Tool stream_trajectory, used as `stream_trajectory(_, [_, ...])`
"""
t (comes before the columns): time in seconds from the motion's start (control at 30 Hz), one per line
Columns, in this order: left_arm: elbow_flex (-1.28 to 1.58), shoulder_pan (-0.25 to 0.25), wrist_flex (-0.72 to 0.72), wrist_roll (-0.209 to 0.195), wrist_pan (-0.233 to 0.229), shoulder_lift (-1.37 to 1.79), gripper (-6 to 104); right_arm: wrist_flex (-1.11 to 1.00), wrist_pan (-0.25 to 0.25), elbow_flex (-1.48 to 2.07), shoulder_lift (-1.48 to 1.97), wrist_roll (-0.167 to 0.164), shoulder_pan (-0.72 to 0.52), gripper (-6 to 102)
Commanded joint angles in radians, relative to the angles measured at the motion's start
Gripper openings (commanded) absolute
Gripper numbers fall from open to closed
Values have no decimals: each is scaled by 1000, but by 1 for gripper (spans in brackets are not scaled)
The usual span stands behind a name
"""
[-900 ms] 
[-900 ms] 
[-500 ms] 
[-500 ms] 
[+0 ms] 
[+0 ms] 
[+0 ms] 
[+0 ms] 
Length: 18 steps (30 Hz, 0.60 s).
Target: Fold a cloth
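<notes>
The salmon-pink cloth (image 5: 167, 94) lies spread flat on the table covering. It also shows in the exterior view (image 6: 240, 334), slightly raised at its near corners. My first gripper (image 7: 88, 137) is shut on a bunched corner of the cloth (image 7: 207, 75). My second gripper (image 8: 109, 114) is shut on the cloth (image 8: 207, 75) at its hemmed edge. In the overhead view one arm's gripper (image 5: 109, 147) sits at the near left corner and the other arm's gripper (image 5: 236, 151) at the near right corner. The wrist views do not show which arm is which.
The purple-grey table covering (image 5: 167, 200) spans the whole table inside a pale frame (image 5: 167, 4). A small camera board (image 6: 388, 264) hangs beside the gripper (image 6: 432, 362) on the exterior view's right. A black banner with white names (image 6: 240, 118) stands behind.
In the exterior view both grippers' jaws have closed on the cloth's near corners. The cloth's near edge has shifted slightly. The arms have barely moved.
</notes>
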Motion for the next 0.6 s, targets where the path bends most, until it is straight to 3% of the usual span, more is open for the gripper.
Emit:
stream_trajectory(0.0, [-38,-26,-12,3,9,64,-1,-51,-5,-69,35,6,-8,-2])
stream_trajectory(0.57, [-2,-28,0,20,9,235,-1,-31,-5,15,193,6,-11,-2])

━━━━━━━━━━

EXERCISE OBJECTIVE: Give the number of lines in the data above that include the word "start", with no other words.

EXPECTED ANSWER: 2